One of the recent triumphs of the cryptocurrency crowd was the arrival of the DAO, or Decentralized Autonomous Organization, headed by Vitalik Buterin, a well-known programmer in the cryptocurrency world. The DAO was rooted in Ethereum, a newer cryptocurrency that has generated a significant amount of buzz for representing the “next generation,” aiming to supplant bitcoin as the most useful and used cryptocurrency. The recent DAO attack throws those lofty aims into questions, with lead developer Vitalik Buterin facing difficult questions about the project.
The attack was simple. A withdrawal mechanism allowed the attacker to make repeated unverified withdrawals after making a single, verified withdrawal. This vulnerability existed because the withdrawal mechanism didn’t separate transactions or validate each additional transaction, a seemingly obvious error. You can find a more technically complete explanation of the attack vector here, and information on when the vulnerability was found here.
Not only do these events demonstrate the extreme caution that believers should approach cryptocurrency projects with, but puts a lie to the claim that the DAO is truly autonomous. Under the leadership of Vitalik Buterin, several roll-back options are being explored. If a blockchain or smart contract can be “rolled back,” what is the point of using either? The major attraction of these ledgers is that they’re immutable, unalterable; a guarantee. It appears that the ledgers can be altered if that is the will of Mr. Buterin and a few miners. Decentralized? Hardly. As a consumer, why risk payments over a network that can’t guarantee the only advantage it claimed to possess over current payment systems?
Users of the DAO are out around $70 million, a massive amount for a small community. One silver lining is that most of the dollar value was unrealized gains rather than true investment. The recent price increase of Ethereum means investors are losing money they thought they had, rather than money they knew they invested.

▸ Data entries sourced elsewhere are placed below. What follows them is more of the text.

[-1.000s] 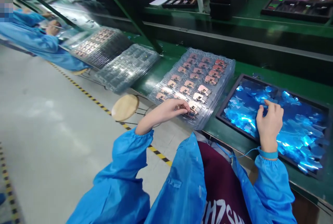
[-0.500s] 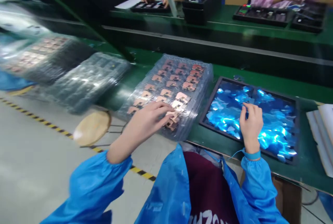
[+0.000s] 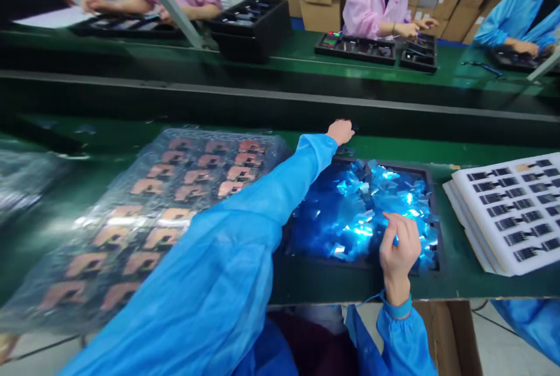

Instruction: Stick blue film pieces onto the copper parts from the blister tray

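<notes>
My left arm in a blue sleeve stretches far forward across the bench. My left hand (image 3: 340, 130) is at the edge of the dark conveyor rail, fingers curled down; anything in them is hidden. My right hand (image 3: 397, 246) rests at the near edge of a black tray (image 3: 437, 230) full of shiny blue film scraps (image 3: 354, 207), fingers pinched together over the scraps. To the left lies a stack of clear blister trays (image 3: 109, 201) holding several copper-coloured parts (image 3: 196, 176).
White trays of small black parts (image 3: 511, 213) lie at the right. Beyond the conveyor rail (image 3: 219, 99), black trays (image 3: 249, 23) stand on a green bench where people in pink and blue coats work. Cardboard boxes stand behind them.
My left hand has left the copper parts tray and reached forward to the conveyor rail. My right hand drew back to the scrap tray's near edge. The view swung right.
</notes>
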A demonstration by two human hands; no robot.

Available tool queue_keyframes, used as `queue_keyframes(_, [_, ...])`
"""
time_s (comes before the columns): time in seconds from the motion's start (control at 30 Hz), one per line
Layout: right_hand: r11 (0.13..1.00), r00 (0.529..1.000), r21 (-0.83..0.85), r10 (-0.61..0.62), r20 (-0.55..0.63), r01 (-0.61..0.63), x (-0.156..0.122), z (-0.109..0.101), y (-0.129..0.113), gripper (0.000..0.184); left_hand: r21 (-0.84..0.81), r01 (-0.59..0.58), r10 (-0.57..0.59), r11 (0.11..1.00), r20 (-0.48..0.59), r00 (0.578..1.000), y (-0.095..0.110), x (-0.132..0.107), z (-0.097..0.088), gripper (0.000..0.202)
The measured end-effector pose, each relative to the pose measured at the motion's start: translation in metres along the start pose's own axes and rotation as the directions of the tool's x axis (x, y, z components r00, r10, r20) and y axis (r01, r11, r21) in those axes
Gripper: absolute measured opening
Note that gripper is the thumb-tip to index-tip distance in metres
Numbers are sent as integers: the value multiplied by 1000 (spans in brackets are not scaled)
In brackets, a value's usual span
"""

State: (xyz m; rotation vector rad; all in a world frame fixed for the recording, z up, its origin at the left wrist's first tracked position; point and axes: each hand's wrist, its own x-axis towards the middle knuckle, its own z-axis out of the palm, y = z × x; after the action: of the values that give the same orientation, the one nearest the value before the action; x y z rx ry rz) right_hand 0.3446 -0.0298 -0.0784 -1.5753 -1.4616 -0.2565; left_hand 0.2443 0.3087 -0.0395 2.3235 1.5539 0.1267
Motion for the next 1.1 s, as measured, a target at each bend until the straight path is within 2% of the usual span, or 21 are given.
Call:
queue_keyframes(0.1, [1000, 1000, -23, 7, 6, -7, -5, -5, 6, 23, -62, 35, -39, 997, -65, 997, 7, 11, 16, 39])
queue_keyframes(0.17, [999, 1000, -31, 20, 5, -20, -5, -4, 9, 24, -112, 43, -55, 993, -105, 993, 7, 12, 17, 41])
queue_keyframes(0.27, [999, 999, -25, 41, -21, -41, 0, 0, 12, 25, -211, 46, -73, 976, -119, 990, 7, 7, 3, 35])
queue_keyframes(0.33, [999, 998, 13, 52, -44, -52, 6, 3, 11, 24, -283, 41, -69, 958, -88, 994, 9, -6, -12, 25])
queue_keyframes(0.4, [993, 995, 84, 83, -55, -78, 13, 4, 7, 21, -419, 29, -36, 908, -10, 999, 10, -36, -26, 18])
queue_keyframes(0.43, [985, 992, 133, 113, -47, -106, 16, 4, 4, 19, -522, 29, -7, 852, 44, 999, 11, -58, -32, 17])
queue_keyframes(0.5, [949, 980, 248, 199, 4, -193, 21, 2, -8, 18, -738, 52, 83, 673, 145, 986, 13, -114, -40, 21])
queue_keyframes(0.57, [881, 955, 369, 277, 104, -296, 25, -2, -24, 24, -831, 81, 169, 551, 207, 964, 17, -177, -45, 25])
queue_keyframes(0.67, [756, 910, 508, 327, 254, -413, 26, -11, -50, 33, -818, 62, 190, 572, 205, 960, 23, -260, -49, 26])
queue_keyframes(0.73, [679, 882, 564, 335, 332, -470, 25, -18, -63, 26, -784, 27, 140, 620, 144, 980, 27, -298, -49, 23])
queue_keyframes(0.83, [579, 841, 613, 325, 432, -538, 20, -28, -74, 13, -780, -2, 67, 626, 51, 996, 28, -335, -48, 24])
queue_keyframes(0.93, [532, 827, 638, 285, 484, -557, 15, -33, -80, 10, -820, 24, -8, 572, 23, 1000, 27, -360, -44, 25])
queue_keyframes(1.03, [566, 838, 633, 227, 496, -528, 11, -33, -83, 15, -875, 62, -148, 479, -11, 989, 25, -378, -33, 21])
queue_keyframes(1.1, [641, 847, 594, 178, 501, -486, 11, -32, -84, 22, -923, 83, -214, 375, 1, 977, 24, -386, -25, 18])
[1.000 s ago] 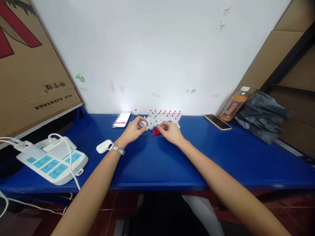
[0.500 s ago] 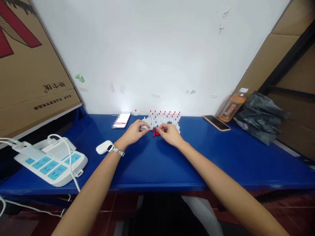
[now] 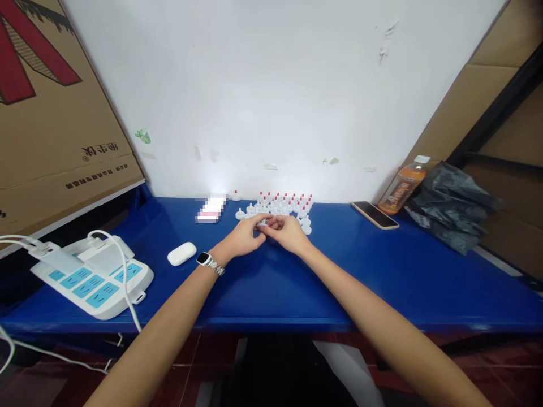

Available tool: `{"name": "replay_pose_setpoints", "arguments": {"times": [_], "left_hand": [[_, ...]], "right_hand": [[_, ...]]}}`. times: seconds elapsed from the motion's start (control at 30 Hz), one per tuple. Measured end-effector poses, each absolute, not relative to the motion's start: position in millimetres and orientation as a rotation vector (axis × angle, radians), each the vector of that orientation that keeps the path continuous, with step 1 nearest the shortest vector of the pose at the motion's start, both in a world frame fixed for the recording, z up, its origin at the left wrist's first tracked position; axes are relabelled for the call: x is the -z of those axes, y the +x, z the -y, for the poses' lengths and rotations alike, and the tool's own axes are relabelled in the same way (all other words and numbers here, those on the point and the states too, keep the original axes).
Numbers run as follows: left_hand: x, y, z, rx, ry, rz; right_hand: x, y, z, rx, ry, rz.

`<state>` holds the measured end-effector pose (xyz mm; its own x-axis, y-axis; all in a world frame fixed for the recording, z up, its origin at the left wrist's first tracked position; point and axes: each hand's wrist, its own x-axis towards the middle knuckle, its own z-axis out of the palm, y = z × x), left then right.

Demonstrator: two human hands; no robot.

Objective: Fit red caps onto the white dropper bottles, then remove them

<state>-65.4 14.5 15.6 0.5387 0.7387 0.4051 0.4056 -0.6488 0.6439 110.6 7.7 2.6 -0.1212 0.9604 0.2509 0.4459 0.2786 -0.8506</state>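
My left hand [image 3: 248, 234] is closed around a white nozzle cap [image 3: 263, 223], mostly covered by the fingers. Right against it, my right hand [image 3: 292, 233] pinches a small red tip [image 3: 270, 226], of which only a speck shows at the fingertips. Just behind both hands stand several white nozzle caps with bare spouts, one of them [image 3: 240, 214] at the left end. Farther back, near the wall, are rows of white nozzle caps with red tips [image 3: 294, 198]. My hands hide the table spot where loose red tips lay.
On the left are a phone [image 3: 212, 209], a white earphone case [image 3: 182, 254] and a power strip [image 3: 102, 297] with cables. A second phone [image 3: 375, 215], an orange drink bottle [image 3: 401, 186] and a dark plastic bag [image 3: 453, 206] sit right. The white wall [image 3: 275, 102] closes off the back.
My hands have come together: the left moved right with the white nozzle cap, and the right lifted off the pile of red tips to meet it.
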Motion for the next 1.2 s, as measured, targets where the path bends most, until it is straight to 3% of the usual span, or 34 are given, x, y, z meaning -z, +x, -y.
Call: {"name": "replay_pose_setpoints", "arguments": {"times": [0.4, 0.7, 1.2], "left_hand": [[-15.4, -81.5, -29.2, -0.987, 1.763, -0.945], [-13.3, -92.3, -31.4, -0.830, 2.157, -1.071], [-5.2, -100.1, -37.0, -1.044, 2.138, -1.442]], "right_hand": [[-8.1, 111.7, 1.4, -0.632, -1.294, 1.822], [-15.5, 131.8, -2.6, -0.501, -1.430, 1.745], [-13.0, 127.4, -12.8, -0.578, -1.368, 1.752]]}}
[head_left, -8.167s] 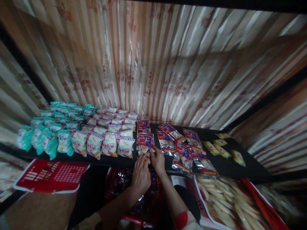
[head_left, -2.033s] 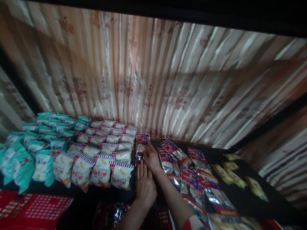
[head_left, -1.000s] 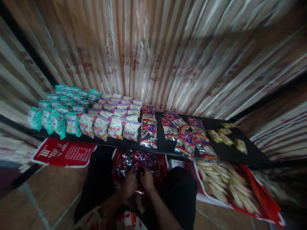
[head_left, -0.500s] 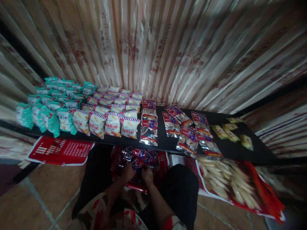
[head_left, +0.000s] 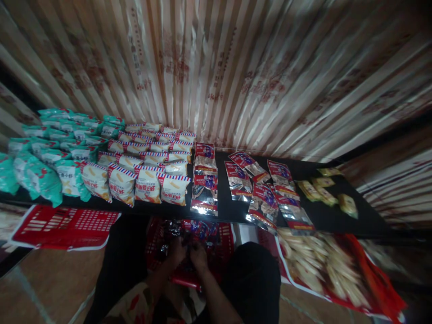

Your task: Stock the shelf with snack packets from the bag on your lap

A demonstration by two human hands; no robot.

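Note:
Between the knees sits a red plastic basket (head_left: 186, 281) holding several shiny red-and-blue snack packets (head_left: 202, 228). Both hands are down inside it, close together. My left hand (head_left: 177, 252) has its fingers curled at the packets; a dark thing seems to be at the fingertips, too dim to name. My right hand (head_left: 198, 256) is curled in the same way just beside it, its fingertips near the left hand's. Above the basket, red foil packets (head_left: 204, 193) of similar print lie flat on the black shelf (head_left: 232, 210).
Teal snack bags (head_left: 70, 177) and white striped snack bags (head_left: 147, 184) stand in rows at the shelf's left. Small yellow packs (head_left: 347, 204) lie at its right. Below are a red basket (head_left: 64, 227) at left and one with pale packets (head_left: 303, 256) at right. A curtain (head_left: 216, 67) hangs behind.
My hands have drawn closer together inside the basket. The view has shifted a little, so the shelf's goods appear lower, those at the left also further left.

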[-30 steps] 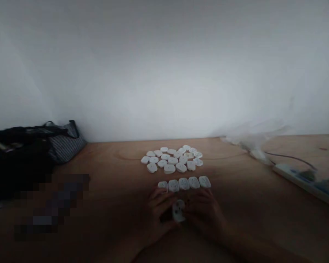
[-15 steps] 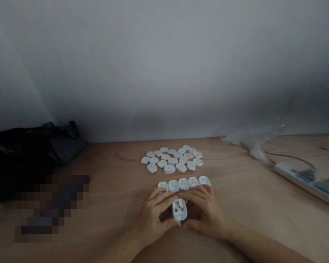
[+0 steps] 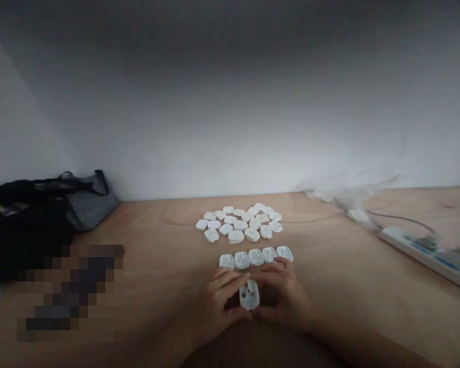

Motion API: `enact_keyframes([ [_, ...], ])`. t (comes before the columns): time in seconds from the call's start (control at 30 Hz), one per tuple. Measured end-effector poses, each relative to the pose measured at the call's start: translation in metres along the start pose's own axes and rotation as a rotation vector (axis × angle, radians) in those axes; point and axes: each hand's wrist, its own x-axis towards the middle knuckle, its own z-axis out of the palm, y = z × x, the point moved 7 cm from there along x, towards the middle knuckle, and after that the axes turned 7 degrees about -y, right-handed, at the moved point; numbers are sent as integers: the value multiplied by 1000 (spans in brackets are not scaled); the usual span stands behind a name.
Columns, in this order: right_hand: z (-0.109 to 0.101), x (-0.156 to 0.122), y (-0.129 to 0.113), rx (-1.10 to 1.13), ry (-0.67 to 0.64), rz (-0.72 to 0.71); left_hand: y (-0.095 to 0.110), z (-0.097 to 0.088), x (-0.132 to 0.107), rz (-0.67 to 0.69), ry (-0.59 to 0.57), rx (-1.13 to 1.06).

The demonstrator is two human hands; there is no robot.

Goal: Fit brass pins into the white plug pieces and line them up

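Close in front of me, a white plastic socket housing (image 3: 249, 295) is held up, its face with dark round holes towards me. My left hand (image 3: 223, 299) grips it from the left, thumb below and fingers above. From the right, my right hand (image 3: 285, 294) closes on the same piece, fingers at its upper edge and thumb near the bottom. Just beyond the fingertips stands a row of several similar white housings (image 3: 256, 257), side by side with their hollow sides showing. Behind that row lies a loose cluster of white plastic pieces (image 3: 236, 236).
At the left are a black and striped bag (image 3: 90, 204) and a blurred-out dark object (image 3: 80, 283). A white power strip (image 3: 421, 250) with plugs and a cable lies at the right, near a clear plastic bag (image 3: 356, 197). A pale wall (image 3: 230, 128) rises behind the wooden table (image 3: 157, 250).
The held housing has turned slightly and its holes sit differently. My left fingers have drawn back from the row, uncovering its leftmost piece. The picture is brighter.
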Motion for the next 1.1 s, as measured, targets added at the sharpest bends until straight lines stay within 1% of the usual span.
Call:
enact_keyframes([
  [0.07, -1, 0, 1, -1, -5, -14, -2, 0, 0, -24, -29, 2],
  [0.13, -6, 3, 5, -10, 17, -19, -7, -4, -1, -68, -21, 20],
  [0.23, -13, 15, 18, -51, 85, 45, -24, -16, -4, -169, 10, 35],
  [0.27, -13, 21, 22, -72, 77, 77, -31, -20, -5, -197, 17, 27],
  [0.37, -7, 45, 28, -186, 39, 101, -53, -32, -10, -278, 69, -7],
  [0.43, 3, 61, 27, -237, -56, 70, -68, -36, -14, -322, 97, -30],
  [0.47, 9, 68, 26, -262, -105, 60, -75, -36, -17, -345, 97, -46],
  [0.57, 20, 82, 22, -276, -167, 29, -90, -33, -22, -391, 76, -101],
  [0.67, 29, 88, 21, -274, -202, 1, -94, -28, -24, -404, 41, -120],
  [0.83, 34, 91, 22, -275, -198, 2, -89, -30, -22, -376, 53, -64],
  [1.0, 27, 87, 21, -270, -139, 14, -88, -32, -22, -367, 58, -64],
  [1.1, 19, 81, 16, -272, -140, -8, -87, -31, -21, -363, 53, -91],
])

It is very likely that the attackers won’t be able to cash out for anywhere near the reported value of their ill-gotten proceeds. Cryptocurrency markets are still relatively illiquid, with even the venerated bitcoin having trouble maintaining a robust order book outside of a few questionable Chinese exchanges. The potential for price slippage is unavoidable if the hacker tries to sell a significant portion of the loot, and navigating from Ethereum to the attackers preferred currency may be even more difficult.
However this saga ends, the damage is done to the DAO. User trust is surely gone from a project that believers were applying nearly religious appellations to. Sadly, this is yet another example of a small and passionate community experiencing a now meme-ified “Sorry for your loss” event. Disappointed anarcho-capitalists and libertarians will have to look for the next Big Thing in decentralization to give them the autonomy and freedom they claim to desire. Pragmatic users may decide to look elsewhere; the FDIC still insures bank accounts, right?